CARSON CITY -- A bill to increase bus service to elementary school students could drain another $14 million from the Clark County School District budget.
The district is already processing $18 million of cuts from its $1.1 billion budget to pay increased utility costs and court-ordered salary increases for teachers.
Assemblyman Mark Manendo, D-Las Vegas, introduced legislation Tuesday to reduce the distance elementary school students must walk to class. Currently students must live at least 2 miles away to be bused to school.
Manendo's proposal would reduce the distance to 1.5 miles for elementary school students only.
"Obviously it's going to cost money to reduce it from 2 miles to 1 1/2," said Manendo, the assistant majority whip in the Assembly. "But it's a safety issue. Parents are really upset.
"It's not so much that it's 2 miles to walk, it's that there's traffic and vacant lots and all kinds of problems along the way," Manendo said.
Manendo said he did not know what type of fiscal impact his proposal would have on the state's two largest school districts, Clark and Washoe.
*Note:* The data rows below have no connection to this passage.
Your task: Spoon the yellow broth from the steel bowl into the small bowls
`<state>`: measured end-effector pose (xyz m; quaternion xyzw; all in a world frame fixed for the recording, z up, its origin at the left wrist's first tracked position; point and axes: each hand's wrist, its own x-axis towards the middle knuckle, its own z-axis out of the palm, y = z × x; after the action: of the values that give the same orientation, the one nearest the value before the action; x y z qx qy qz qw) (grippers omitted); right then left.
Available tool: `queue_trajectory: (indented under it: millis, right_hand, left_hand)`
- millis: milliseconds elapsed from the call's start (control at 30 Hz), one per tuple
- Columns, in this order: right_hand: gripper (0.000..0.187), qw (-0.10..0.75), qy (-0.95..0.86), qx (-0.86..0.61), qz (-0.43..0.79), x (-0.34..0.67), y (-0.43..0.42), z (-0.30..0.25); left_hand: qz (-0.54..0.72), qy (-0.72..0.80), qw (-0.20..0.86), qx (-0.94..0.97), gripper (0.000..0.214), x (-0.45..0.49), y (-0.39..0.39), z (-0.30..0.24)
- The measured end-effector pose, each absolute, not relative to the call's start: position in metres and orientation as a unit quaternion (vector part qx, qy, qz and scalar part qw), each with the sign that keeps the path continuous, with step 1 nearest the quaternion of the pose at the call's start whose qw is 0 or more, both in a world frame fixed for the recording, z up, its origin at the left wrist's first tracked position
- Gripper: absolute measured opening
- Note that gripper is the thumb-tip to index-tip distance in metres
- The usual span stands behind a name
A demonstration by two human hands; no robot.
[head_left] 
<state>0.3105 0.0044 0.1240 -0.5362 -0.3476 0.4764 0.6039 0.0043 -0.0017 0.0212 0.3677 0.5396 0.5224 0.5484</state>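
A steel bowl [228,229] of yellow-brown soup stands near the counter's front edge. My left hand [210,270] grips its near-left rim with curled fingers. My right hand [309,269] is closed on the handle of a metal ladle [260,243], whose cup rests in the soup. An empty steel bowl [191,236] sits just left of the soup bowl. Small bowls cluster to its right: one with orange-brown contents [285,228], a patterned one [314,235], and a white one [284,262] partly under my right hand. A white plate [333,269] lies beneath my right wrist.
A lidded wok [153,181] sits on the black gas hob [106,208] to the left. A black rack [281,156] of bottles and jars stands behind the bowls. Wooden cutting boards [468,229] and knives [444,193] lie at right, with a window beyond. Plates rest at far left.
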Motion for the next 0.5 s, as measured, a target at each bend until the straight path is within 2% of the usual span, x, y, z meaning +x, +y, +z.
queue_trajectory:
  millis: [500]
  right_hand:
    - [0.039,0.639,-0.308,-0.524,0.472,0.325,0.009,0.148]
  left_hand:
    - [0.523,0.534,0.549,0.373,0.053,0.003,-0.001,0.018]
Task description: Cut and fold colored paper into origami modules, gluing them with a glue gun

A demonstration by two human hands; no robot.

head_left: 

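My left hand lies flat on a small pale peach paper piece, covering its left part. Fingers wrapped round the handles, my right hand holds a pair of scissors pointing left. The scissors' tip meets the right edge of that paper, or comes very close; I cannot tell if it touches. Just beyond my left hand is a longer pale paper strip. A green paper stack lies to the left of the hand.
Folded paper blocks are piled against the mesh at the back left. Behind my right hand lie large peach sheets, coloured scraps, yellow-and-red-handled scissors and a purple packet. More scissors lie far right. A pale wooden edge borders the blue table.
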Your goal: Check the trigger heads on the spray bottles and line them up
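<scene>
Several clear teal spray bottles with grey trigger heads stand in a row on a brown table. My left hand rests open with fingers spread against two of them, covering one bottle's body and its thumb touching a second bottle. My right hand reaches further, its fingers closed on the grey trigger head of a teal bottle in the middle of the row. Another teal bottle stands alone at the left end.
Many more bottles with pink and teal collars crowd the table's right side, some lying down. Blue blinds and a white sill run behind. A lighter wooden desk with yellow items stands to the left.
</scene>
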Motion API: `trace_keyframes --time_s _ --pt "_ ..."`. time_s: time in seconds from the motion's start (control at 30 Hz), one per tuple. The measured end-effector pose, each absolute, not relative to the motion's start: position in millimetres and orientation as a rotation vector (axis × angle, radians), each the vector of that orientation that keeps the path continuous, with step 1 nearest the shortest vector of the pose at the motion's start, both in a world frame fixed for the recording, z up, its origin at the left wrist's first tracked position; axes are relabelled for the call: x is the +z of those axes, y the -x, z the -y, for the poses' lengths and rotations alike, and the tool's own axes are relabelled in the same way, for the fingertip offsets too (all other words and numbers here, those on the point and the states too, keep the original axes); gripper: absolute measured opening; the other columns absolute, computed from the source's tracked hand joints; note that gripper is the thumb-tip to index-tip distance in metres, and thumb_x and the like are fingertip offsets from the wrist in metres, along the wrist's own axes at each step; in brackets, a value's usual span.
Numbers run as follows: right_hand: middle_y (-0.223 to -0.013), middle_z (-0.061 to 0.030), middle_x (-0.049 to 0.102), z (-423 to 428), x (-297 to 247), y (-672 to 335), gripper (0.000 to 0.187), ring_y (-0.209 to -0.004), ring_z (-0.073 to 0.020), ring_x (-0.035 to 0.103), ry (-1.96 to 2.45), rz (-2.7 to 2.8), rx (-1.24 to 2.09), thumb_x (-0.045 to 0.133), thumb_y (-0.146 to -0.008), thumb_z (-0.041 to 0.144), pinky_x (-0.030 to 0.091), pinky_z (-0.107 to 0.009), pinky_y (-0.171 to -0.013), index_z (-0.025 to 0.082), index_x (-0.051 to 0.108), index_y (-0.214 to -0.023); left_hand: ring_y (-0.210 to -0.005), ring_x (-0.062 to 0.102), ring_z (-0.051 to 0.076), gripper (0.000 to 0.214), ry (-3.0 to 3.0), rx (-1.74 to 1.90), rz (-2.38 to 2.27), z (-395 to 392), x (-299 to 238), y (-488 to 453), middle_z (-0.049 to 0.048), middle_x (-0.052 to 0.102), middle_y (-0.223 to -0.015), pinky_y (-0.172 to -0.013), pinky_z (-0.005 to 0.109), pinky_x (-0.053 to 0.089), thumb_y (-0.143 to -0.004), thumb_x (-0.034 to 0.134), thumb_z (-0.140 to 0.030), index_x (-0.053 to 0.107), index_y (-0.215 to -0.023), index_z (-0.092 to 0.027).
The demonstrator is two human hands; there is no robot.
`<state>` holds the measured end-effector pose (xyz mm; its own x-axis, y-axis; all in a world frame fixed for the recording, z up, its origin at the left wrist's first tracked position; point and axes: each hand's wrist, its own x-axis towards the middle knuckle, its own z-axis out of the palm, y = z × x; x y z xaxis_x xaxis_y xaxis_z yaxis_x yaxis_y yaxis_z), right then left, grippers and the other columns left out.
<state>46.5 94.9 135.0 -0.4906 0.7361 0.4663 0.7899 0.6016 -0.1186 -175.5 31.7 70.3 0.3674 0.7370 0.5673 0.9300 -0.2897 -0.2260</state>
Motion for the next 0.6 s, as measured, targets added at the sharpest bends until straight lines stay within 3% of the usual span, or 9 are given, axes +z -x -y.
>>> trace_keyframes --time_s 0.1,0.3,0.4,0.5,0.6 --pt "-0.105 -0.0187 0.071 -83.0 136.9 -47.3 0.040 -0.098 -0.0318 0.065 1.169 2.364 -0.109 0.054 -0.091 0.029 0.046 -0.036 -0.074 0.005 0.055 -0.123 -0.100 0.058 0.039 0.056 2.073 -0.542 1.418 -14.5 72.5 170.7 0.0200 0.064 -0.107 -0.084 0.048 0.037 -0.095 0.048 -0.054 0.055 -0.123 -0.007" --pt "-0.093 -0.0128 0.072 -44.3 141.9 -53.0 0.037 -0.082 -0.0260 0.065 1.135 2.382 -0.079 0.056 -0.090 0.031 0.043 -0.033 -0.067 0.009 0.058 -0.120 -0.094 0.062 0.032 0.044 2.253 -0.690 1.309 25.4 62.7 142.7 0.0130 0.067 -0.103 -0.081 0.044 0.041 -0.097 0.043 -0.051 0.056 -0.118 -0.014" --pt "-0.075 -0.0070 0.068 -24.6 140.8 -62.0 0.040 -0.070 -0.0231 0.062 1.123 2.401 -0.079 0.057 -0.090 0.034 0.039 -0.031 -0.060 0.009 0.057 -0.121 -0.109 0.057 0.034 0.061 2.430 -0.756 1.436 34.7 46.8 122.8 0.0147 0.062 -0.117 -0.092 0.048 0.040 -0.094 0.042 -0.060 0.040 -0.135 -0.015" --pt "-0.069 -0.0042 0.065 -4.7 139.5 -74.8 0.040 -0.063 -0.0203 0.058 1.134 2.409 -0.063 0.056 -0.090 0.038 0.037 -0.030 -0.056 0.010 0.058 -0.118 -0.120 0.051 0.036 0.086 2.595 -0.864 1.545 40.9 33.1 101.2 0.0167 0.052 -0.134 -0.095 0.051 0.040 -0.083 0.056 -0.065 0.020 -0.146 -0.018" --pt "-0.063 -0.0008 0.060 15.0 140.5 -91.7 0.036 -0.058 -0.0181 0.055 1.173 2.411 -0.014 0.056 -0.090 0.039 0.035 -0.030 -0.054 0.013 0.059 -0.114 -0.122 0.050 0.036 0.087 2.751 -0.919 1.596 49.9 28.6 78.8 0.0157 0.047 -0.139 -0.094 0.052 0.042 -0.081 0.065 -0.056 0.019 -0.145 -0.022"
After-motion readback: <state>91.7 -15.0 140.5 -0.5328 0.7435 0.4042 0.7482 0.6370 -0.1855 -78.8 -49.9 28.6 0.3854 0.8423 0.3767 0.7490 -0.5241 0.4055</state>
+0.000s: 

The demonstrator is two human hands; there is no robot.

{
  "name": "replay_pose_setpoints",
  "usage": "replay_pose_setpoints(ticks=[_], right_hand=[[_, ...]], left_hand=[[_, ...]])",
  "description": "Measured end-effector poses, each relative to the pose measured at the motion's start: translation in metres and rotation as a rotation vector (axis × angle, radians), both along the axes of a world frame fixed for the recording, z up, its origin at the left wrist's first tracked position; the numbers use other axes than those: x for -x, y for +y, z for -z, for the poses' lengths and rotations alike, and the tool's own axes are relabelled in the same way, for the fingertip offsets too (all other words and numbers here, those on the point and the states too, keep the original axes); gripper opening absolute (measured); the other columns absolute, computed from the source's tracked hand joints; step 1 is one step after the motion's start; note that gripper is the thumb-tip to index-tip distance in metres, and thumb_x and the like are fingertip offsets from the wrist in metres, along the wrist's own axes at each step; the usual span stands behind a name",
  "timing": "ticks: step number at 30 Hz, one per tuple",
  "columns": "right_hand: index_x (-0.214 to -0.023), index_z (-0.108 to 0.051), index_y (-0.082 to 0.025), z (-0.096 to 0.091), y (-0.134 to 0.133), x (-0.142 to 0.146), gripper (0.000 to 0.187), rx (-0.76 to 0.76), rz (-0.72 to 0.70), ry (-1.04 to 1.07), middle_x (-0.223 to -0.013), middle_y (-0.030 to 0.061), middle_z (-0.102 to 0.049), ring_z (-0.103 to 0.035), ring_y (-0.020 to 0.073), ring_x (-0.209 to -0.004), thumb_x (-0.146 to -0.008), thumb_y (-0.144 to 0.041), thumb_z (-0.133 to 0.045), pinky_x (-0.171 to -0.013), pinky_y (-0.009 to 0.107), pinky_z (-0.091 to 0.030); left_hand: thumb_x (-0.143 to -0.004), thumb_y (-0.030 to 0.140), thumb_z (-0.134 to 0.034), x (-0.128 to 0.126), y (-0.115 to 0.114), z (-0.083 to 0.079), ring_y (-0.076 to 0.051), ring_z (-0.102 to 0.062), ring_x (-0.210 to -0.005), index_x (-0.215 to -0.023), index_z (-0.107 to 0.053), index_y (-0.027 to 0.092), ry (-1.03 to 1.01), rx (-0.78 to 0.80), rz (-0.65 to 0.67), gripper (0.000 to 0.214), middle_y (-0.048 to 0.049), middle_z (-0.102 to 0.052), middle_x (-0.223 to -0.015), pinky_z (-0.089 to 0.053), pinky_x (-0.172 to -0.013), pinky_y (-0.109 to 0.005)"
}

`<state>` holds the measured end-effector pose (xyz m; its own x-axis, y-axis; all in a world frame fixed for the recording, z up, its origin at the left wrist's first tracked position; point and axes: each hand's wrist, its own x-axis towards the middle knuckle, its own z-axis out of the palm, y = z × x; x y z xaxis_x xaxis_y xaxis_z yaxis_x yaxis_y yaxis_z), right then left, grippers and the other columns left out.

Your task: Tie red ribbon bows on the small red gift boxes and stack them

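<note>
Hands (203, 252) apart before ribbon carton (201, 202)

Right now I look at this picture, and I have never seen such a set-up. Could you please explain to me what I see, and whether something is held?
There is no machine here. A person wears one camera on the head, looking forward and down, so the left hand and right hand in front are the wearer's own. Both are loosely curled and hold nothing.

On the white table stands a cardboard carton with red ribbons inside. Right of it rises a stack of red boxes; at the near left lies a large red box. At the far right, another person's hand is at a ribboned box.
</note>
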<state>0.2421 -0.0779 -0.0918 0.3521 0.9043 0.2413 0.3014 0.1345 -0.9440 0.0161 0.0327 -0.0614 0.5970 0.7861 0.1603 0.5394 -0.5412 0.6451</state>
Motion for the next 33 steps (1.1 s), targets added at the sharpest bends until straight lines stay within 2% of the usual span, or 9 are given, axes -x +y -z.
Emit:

But he requested the bill be sent to both the Education and Ways and Means committees in hopes that some state money might be used to offset the effect.
Richard Ennes, acting business manager for the Clark County School District, estimates an additional 9,500 students would be eligible for busing if Manendo's bill passes.
Additional buses would cost $12.3 million and another $1.7 million would be needed to cover the cost of the runs, Ennes said.
"People don't realize the magnitude of just how big our district is," Ennes said.
The school district cannot use bonds to buy new buses and would have to use budget money to generate the funds to pay for Manendo's bill.
Both Ennes and Ronald Despenza, the district's head of busing, said they agreed Manendo's bill has merits.
"It's a good idea," Ennes said. "We understand the frustration parents have with having their kids walk."
Despenza, who recently recommended reducing some bus services to help meet the extra utility and salary expenses, agreed the safety issue is important. "Two miles is a very long way for a small elementary school child to walk to school," Despenza said. "We just don't have the money for it."
Superintendent Carlos Garcia recently rejected Despenza's ideas to cut back on bus services to save money. Those included staggering school starting times to allow the district to stagger its buses and use fewer of them.
The proposal also included forcing students in Sandy Valley to attend the Keystone Academy Charter School in Sandy Valley rather than ride buses the 50 miles each way to Durango High School every day.
Despenza also had proposed discontinuing busing in secondary magnet and alternative schools for students who are credit deficient and eliminating late activity buses at other schools.
Although Despenza said he thought he could save more than $5 million by making those changes, the district did not want to reduce those services.
In 1999 the Legislature passed a law allowing school districts to sell advertising on the sides of school buses. Manendo wonders why districts have not taken advantage of the potential revenue from those ads.
Ennes said the district is looking at that possibility, but said some are hesitant to plaster buses with commercials.
"We throw ads in front of kids every day already," Ennes said.
Assembly Bill 124 has 20 co-sponsors, but Ennes said the district's lobbyists will heavily oppose the measure.